Book Review: FriendsOfEd Foundation Flash CS3 Video

( Originally reviewed 7/19/08 )

Being someone who works with Flash and video as my profession, this is obviously an appropriate book for me to read. I am happy to say that this is a really good book, and touches on some subjects where previous Flash video books have not gone before.

As with all Flash video books, they start with the usual “Here’s how to slap in a video, encoded, and running in an FLVPlayback component. Standard stuff, not unexpected, and yes, I’d say obligatory.

They also go into how to create some video content and editing with iMovie and Movie Maker. I was surprised that this actually well done, and had the right length.
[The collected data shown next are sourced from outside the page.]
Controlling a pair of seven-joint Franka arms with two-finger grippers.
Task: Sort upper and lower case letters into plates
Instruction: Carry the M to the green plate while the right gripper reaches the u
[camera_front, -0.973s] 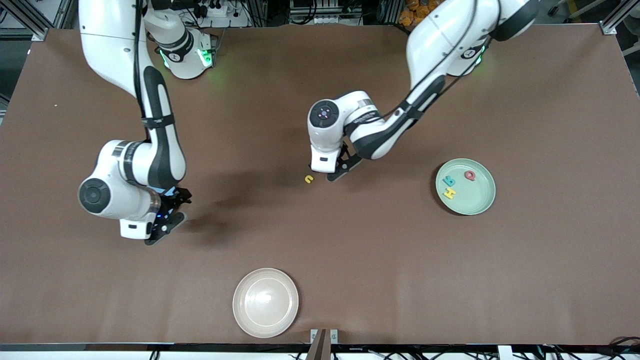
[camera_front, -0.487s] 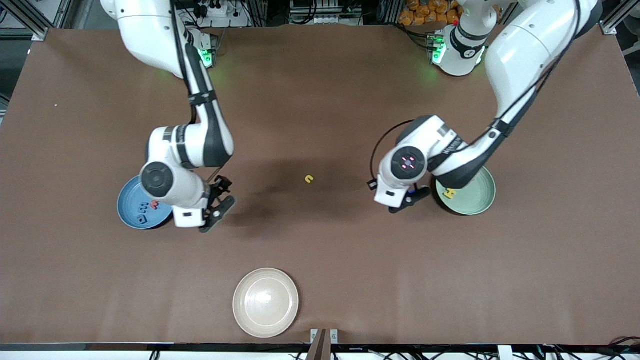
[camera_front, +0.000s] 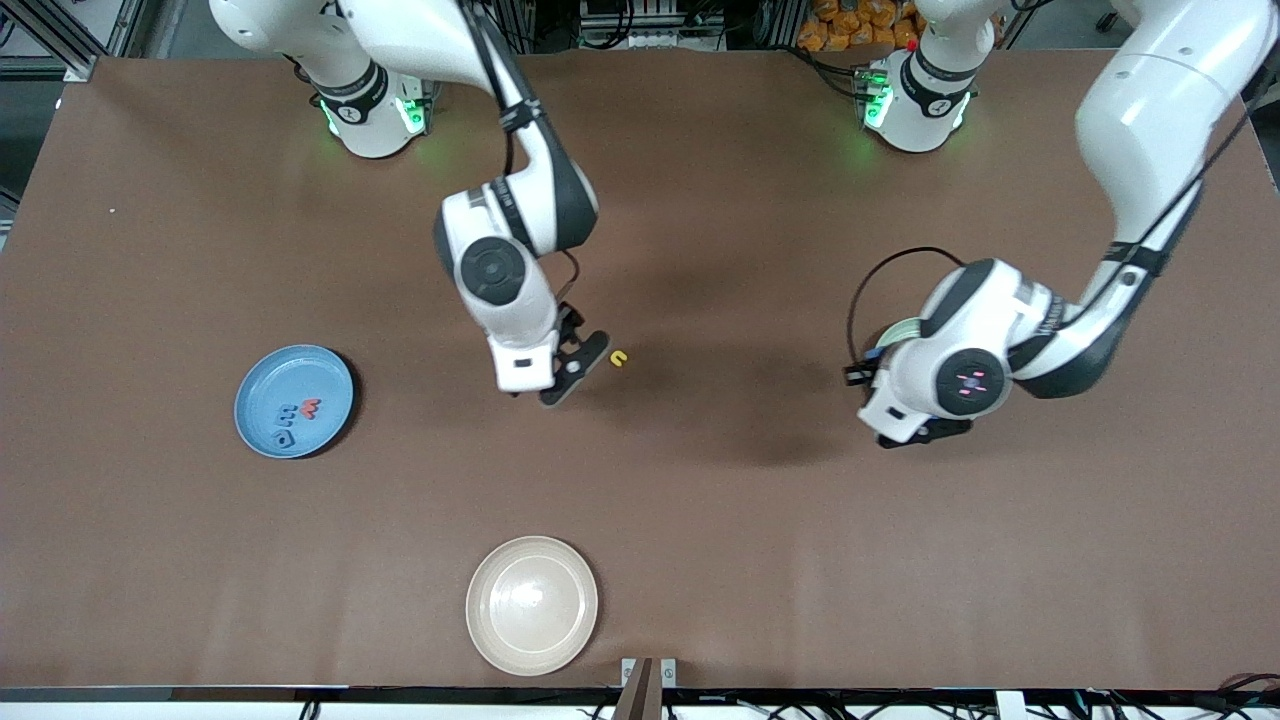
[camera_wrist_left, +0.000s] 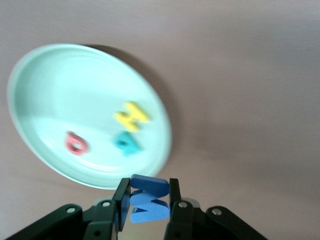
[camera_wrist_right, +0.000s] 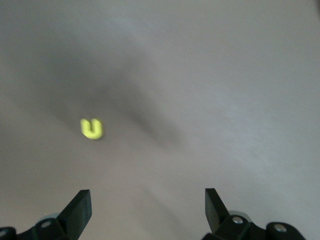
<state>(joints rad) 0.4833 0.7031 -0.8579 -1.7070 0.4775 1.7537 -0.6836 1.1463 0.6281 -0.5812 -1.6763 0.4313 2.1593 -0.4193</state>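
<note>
The left gripper (camera_wrist_left: 145, 202) is clamped on a blue foam letter (camera_wrist_left: 146, 198), a flat W-like shape pinched between its fingers, and hangs over the edge of the mint green plate (camera_wrist_left: 45, 75). In that plate lie a yellow letter (camera_wrist_left: 131, 116), a teal letter (camera_wrist_left: 127, 143) and a red ring-shaped letter (camera_wrist_left: 76, 143).

The right gripper (camera_front: 577, 362) hangs with its jaws spread wide and empty over the brown table (camera_front: 700, 500) near mid-table. A small yellow u-shaped letter (camera_front: 619, 357) lies flat on the table at about three o'clock of it in the front view.

The blue plate (camera_front: 293, 401) sits toward the right arm's end and holds a red letter (camera_front: 310, 408) and two dark blue letters (camera_front: 286, 425).

A cream plate (camera_front: 531, 604) rests at six o'clock, nearest the front camera.
</note>
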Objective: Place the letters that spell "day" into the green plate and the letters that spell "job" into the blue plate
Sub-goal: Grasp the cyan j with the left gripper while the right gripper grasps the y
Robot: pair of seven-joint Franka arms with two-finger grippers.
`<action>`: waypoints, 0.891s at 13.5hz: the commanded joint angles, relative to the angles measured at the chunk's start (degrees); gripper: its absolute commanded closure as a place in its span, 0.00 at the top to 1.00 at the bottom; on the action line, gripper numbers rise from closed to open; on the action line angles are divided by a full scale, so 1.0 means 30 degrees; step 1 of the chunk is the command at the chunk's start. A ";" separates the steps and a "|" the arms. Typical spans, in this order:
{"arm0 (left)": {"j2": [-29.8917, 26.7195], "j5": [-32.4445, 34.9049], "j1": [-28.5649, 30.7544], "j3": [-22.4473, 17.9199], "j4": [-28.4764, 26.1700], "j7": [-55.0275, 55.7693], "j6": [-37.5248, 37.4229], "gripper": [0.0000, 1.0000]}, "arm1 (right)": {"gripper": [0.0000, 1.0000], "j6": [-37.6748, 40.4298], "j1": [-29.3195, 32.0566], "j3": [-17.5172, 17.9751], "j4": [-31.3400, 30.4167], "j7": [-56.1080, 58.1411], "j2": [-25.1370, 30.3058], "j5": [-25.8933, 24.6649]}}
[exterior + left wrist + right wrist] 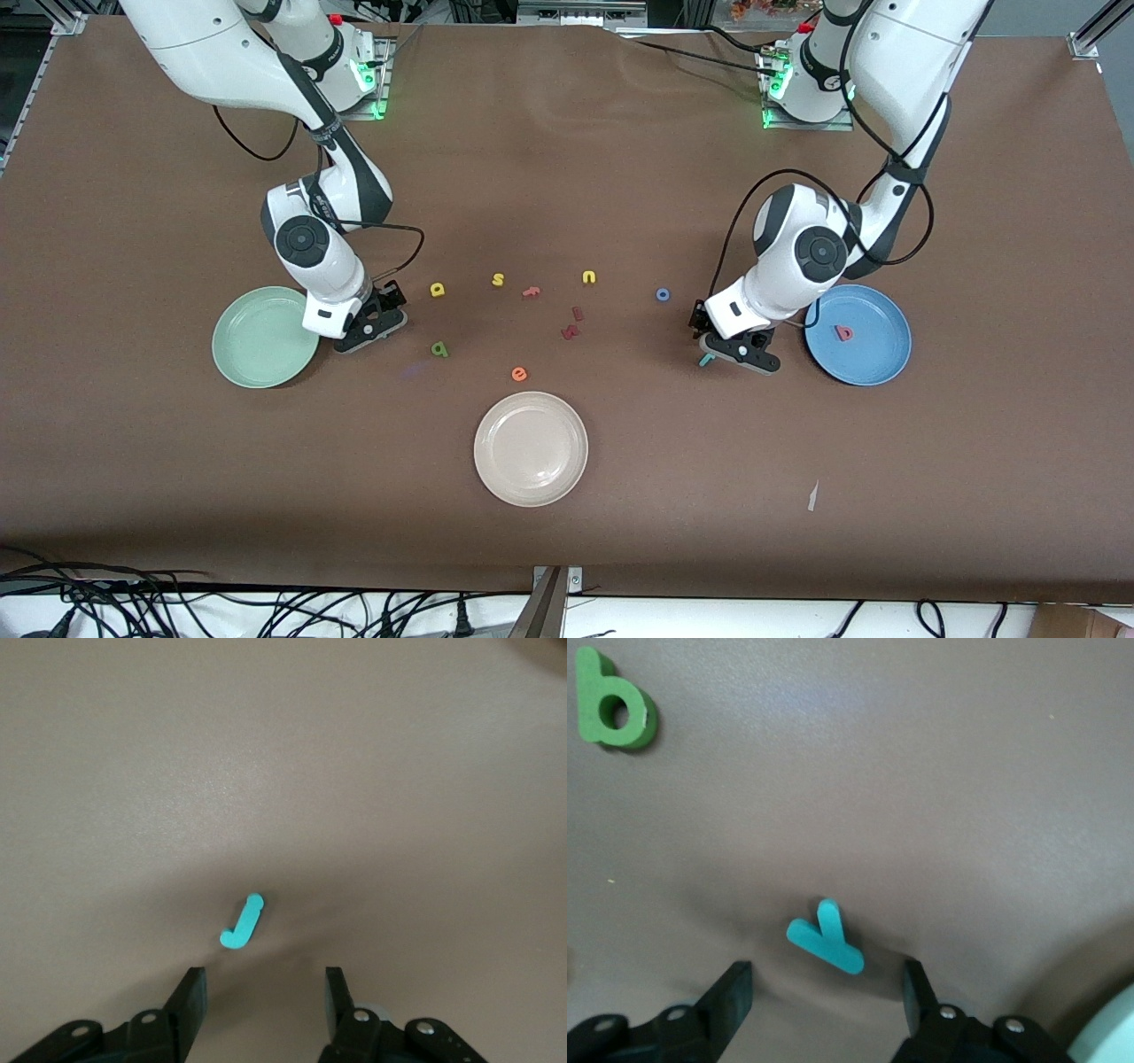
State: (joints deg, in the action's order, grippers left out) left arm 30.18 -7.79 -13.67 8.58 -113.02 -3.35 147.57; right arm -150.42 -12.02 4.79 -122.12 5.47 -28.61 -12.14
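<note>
Only the salmon-red letter (844, 333) lies in the blue plate (877, 370); the green plate (252, 354) holds nothing. The left gripper (264, 988), low beside the blue plate, stands open astride the teal "j" (242, 922) on the table. The right gripper (827, 988), low beside the green plate, brackets the teal "y" (825, 937) without gripping it. The blue "o" (663, 294), yellow letter (438, 290) and dark green letter (439, 350) (all mid-table) wait.
</note>
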 commanded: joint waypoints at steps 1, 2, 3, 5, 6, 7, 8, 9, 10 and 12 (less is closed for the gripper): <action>0.1217 -0.0363 -0.0688 -0.0604 0.1111 -0.0231 0.0728 0.63 | 0.68 -0.0221 0.0053 0.0045 0.0423 0.0490 -0.0367 -0.0434; 0.1511 -0.0363 -0.0833 -0.0634 0.1111 -0.0232 0.1283 0.63 | 0.66 -0.0220 0.0052 0.0075 0.0539 0.0520 -0.0367 -0.0434; 0.1630 -0.0363 -0.1096 -0.0721 0.1140 -0.0232 0.1434 0.62 | 0.64 -0.0220 0.0052 0.0075 0.0569 0.0520 -0.0367 -0.0434; 0.1689 -0.0363 -0.1245 -0.0955 0.1141 -0.0232 0.1465 0.62 | 0.55 -0.0220 0.0052 0.0075 0.0569 0.0520 -0.0367 -0.0434; 0.1776 -0.0363 -0.1245 -0.1014 0.1141 -0.0290 0.1494 0.62 | 0.52 -0.0220 0.0023 0.0075 0.0656 0.0520 -0.0367 -0.0434; 0.1835 -0.0363 -0.1245 -0.1044 0.1141 -0.0319 0.1523 0.62 | 0.48 -0.0220 0.0023 0.0104 0.0657 0.0520 -0.0396 -0.0434; 0.1952 -0.0363 -0.1274 -0.1073 0.1112 -0.0319 0.1523 0.61 | 0.45 -0.0220 0.0023 0.0104 0.0657 0.0491 -0.0396 -0.0434; 0.2011 -0.0334 -0.1274 -0.1073 0.1111 -0.0319 0.1610 0.55 | 0.38 -0.0220 0.0023 0.0104 0.0657 0.0520 -0.0425 -0.0434; 0.2041 -0.0333 -0.1361 -0.1189 0.1140 -0.0319 0.1611 0.44 | 0.34 -0.0220 0.0023 0.0104 0.0686 0.0520 -0.0455 -0.0434; 0.2070 -0.0333 -0.1391 -0.1220 0.1141 -0.0319 0.1611 0.28 | 0.24 -0.0249 0.0023 0.0104 0.0687 0.0549 -0.0484 -0.0434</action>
State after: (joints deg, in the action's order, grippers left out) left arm 35.46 -7.79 -16.68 5.88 -110.74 -3.43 151.99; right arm -150.43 -12.13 5.13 -120.91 6.71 -28.65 -12.47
Where things start to get interesting is in the “Talking Heads” chapter. It was really good to see a much more expanded explanation of how to approach this common technique. They go into more detail about creating alpha channels with After Effects and Final Cut Pro than I’d seen before. Instead of just showing how to do it, they also discuss how to do it with some flare. This includes applying filters, blends, shadows, video-on-video, and video reflections. The book really goes to some places I really hadn’t considered trying with video. There is a nice explanation of using a matrix and how to apply a Convolution Transform.

This book shows masks and effects in much more detail than previous books I’ve read. They do examples of moving masks, rotoscoping, aging and more. Although I prefer to use After Effects for video effects, this is a good alternative if you don’t have video production products to do that.

I like the section on playing multiple videos. It gives you some different ways to do that. The interactive video of the guy slapping himself was hysterical. If you have a kid who likes slapstick, this interactive approach to video abuse is pretty entertaining.

The chapter on going small and going big is excellent. While I’m not into video for the phone — yet, this is covered fairly well. Much more appropriate for my work is going big, and that’s looking at fullscreen h.264. This is the only Flash video book at this time that really dedicates space to this subject, and does a good job. There has been a lot of moaning and crying over Flash Player and it only supporting flv and mp4, and how that’s not “acceptable.” Grow up already! AVIs, WMVs and MPG (2) are ancient, obsolete formats, and are the video equivalent of the 8-track tape. The difference in compression, bit density and quality is absolutely huge. Don’t believe me? Standard video on an HDTV looks terrible, but that is not stopping sales, is it? It’s the same thing. If you are a Microsoft guy, and you’re trying to do video — I pity you. In stark contrast, the Apple MOV format is identical to mp4, and their video tools are incredible. They are in great shape!

The last section they have that is unique is using the camera object. But they really go a lot further, using video for boxes, flipping them, and inserting them into various displays. The effects and things you can do are very similar to iPhoto and iMovie effects, only you can do them from Flash. I can just see some security guy wanting to use the motion capture example.

FriendsOfEd Foundation Flash CS3 Video┬áis an excellent book, with a lot of solid detail. It covers a lot of territory, as far as techniques that someone can use. Other Flash video books cover a lot more video production and encoding than this book does. But if you are doing any video with alpha channel production, fullscreen, mp4, or cameras, this is the right book for you. That’s where this book shines.